Resmi yok duygularımın sadece şiir
olmaya ant içtim gecenin firarında sersem sepelek uykularımdan kaçışlarım.
O sergüzeşt bestelerdir yüreğin fevri
sesinde saklı bir nota gibi bağrına bastığın şarkıda saklı bir nakarat ya da
seyyah yüreğinle hedefi olduğun şafak ve işte gece arındı kirinden sense kinaye
yüklü günden kaçtın gecenin ferine sokulduğun yetmezmiş gibi namzetsin madem
dünde kalışlara sadece ah, etme o yetim yüreğine varsın sitayişte bulun
yeryüzün endamlı kollarında düşlerin serildiğin yetmezmiş gibi bir gül
bahçesine meylet ne zamanki dara düşsen darağacından kurtulduğun günlere de
şükret.
Yıldızlardır şiirin mahlası.
Şahikası ömrün bazen o kısır döngüde
kıstırılmışlığındır gökte tuttuğun nöbette yeryüzünde asılı olduğun o dilek
ağacında.
Mısralar kuram dışı.
Meylettiğin masallarsa sıra dışı.
Sırdaşınsa kalem fink attığın
cümlelere bir kez daha uzan ve kapat gözlerini açık tuttuğun yüreğine de ver
veriştir hem kim dedi sana durduk yere sev diye?
Melankoli yüklü gönlün kıyılarına
vuran düşler gibi belki de mesnetsiz ithamlarla boğulduğun kâbuslar gibi.
Neresinden tutsak kopuyor elinde
kalıyor işte hayallerin: sırtlandığın mazini dünde bırak yeter ki ve
kaykıldığın kadar mevsime sırtını dön ve çal sazını çağır da çengini ve çivisi
çıkmış dünyanın da tozun at.
Hüzünse içlendiğin kadar yalnızlığına
da kurşun sıkan lanetin varsıl bir gölgede peyda olan sırlarınla mesken
tuttuğun aşkın ve kelamın yerini ne tutar hem?

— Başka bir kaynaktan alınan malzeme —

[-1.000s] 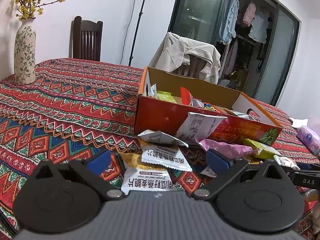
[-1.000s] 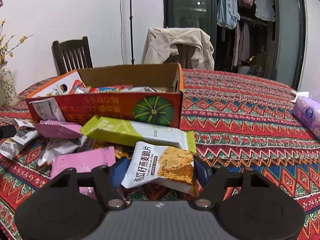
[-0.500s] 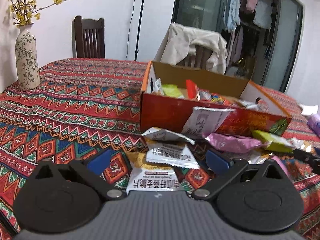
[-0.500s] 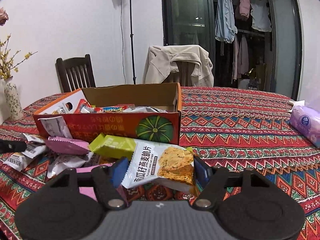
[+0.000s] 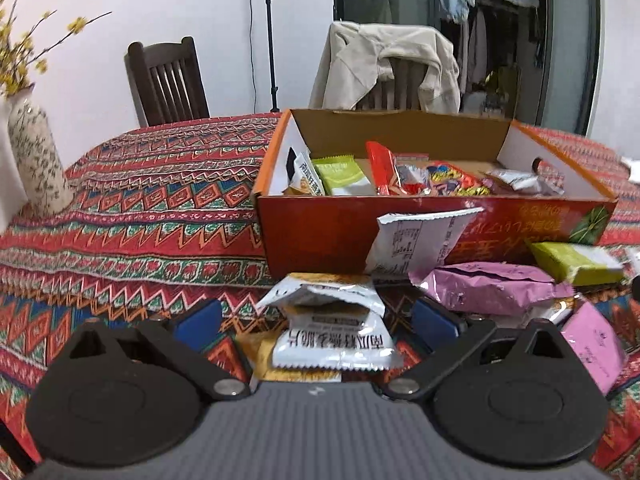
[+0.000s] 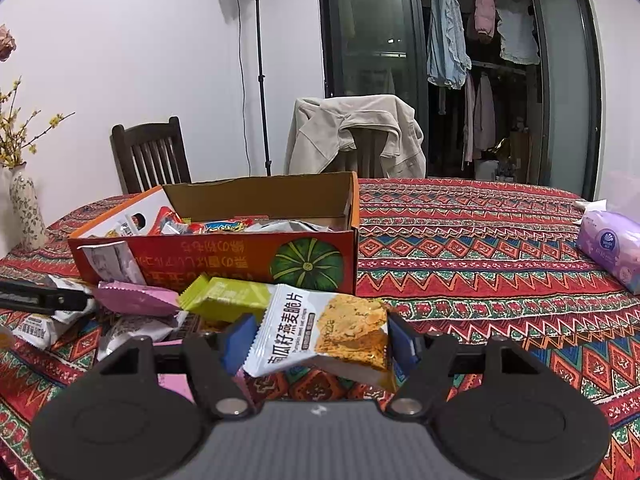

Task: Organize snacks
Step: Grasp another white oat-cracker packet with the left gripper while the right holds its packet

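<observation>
An orange cardboard box (image 5: pixel 320 236) holding several snack packets stands on the patterned tablecloth; it also shows in the right wrist view (image 6: pixel 248 256). Loose packets lie in front of it: white oat-crisp packets (image 5: pixel 336 340), a pink packet (image 5: pixel 492 292), a green bar (image 5: pixel 572 260). My left gripper (image 5: pixel 316 320) is open, its fingers either side of the white packets on the table. My right gripper (image 6: pixel 320 336) is shut on a white and orange oat-crisp packet (image 6: pixel 320 332), held above the table in front of the box.
A patterned vase (image 5: pixel 36 164) with yellow flowers stands at the far left. A purple tissue pack (image 6: pixel 612 248) lies at the right. Two chairs (image 6: pixel 152 156), one with a beige jacket (image 6: pixel 356 132), stand behind the table. The left gripper's tip (image 6: pixel 40 296) shows at the right view's left edge.
My right gripper has risen with the oat-crisp packet, off the pile. My left gripper has moved forward and right, closer to the white packets and the box.
</observation>
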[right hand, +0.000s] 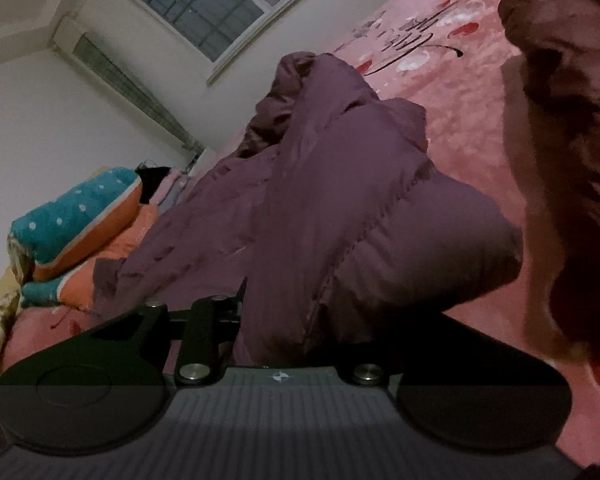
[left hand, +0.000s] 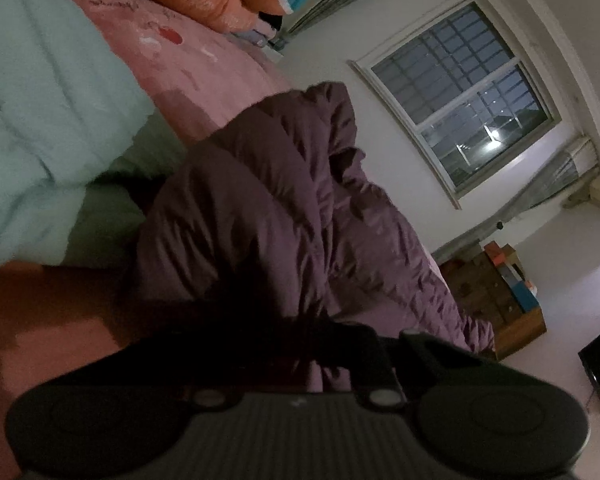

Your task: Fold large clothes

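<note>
Your left gripper (left hand: 324,344) is pinched tight on a fold of the purple puffer jacket (left hand: 284,208); the fabric bunches dark right at the fingers, and the tips themselves are lost in shadow. Your right gripper (right hand: 276,320) is clamped on another thick quilted fold of the same jacket (right hand: 340,200), which fills the gap between its fingers, though the right-hand finger is covered by the cloth, so the exact contact is probably a firm pinch rather than something you can see outright. The jacket lies heaped on the pink bedspread (right hand: 460,92), rising toward both cameras. A mint green quilt (left hand: 40,120) sits beside it in the left view. Teal and orange bedding (right hand: 84,216) is stacked at the far end under the barred window (right hand: 204,4).
</note>
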Motion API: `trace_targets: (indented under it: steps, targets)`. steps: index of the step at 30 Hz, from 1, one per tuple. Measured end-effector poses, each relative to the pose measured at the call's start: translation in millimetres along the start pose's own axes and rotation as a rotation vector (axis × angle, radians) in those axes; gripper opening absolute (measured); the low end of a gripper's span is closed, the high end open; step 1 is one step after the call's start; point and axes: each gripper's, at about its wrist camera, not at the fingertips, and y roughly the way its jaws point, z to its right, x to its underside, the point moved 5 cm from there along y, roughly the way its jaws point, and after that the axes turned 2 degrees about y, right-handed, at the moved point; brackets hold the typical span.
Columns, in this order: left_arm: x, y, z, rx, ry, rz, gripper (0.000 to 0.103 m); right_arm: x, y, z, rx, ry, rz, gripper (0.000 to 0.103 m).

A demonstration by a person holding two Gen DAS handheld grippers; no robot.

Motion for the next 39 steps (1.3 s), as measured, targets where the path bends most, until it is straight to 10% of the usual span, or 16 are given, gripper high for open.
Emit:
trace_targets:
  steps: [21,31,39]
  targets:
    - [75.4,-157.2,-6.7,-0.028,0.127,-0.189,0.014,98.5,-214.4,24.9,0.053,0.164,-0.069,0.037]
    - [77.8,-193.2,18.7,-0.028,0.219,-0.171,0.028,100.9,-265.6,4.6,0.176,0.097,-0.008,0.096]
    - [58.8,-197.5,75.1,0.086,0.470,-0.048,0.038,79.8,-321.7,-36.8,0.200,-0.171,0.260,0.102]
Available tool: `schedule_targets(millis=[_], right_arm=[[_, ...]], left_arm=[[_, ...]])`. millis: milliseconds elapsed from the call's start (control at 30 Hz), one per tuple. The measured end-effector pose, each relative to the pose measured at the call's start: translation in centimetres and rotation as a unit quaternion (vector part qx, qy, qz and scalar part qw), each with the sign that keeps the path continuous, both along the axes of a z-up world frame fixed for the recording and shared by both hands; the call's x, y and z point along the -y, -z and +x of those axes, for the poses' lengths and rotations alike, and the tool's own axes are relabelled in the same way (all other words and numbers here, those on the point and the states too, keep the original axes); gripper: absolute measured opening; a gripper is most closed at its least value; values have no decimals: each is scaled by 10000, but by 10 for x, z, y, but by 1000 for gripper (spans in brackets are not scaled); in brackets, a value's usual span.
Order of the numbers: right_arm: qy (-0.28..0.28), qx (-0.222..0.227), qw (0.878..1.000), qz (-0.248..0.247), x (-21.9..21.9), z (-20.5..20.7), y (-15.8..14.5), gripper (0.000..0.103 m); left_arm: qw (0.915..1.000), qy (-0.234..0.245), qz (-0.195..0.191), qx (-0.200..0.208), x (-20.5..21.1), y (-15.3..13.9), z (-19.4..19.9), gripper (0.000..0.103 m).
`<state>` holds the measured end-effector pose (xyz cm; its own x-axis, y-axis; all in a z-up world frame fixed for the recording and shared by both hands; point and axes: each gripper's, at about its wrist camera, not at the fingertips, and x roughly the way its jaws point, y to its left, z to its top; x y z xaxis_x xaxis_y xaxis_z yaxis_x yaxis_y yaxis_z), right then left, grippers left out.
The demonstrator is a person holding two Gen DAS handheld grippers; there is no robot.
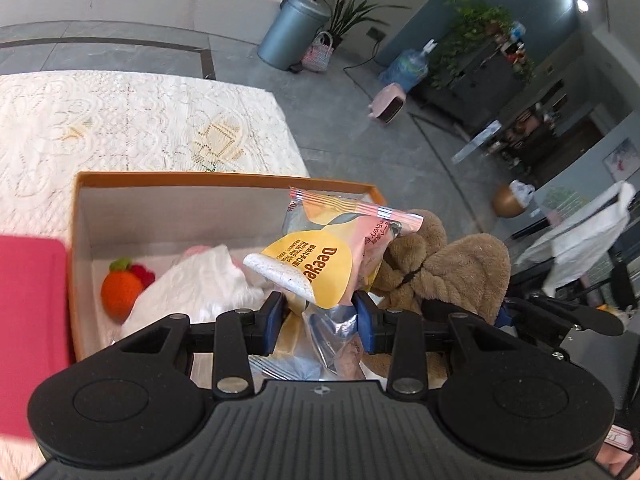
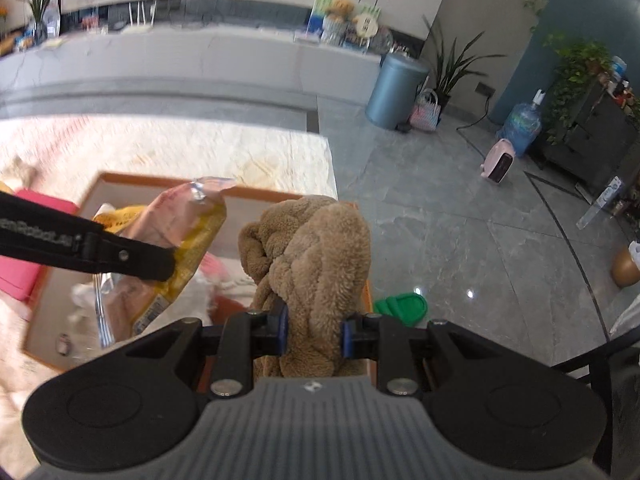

Bir rüya ise içini didiklediğin.
Bir riya ise gözlerine baka baka
yemin edip de seni sevdiğini söyleyen dostlarına da sitayiş et yeri geldi mi
hem yersiz yurtsuz yüreğinin tek sahibi değil mi ki Rabbin başa sar filmi ve
hala çocuk yüreğinle kaldığın oyun bahçesinde nasıl ki bir başına bırakıldın
okul bahçesinde dön etrafında ve kapa gözlerini ve başla geriye saymaya.
Uzandığındır s/onsuzluk.
Yakın bildiğin elbet onsuzluk.
Aşkın müdavimi iken yüreğin varsın
kabrin olsun kalemin.
‘’Bütün evler boşaltılmış, herkes
dışarı dökülmüş; taşıtlar adam almıyor, sinemalar tıklım tıklım, sokaklarda
insan başlarından bir nehir…(C. Süreya)
Yırtamazsın o suni derisini
yeryüzünün ve karşı koyamazsın düzene yine de tek çıkış yolun var, senin çocuk
sadece avunduğun da değil savunduğun masumiyetini mademki bu güne taşıdın.
Hırpani bir gülüşse ensene yapışan ve
alaylı bakışları zemherilerde nöbet tutan iblisin ve ihanet eden kimse
kardeşine ve Rabbine sen nasıl ki sadıksın inancınla ve safiyetinle dik
duruşunla selam ver yerde gökte uçan nefislere ve ölü ruhlara da feyiz ver.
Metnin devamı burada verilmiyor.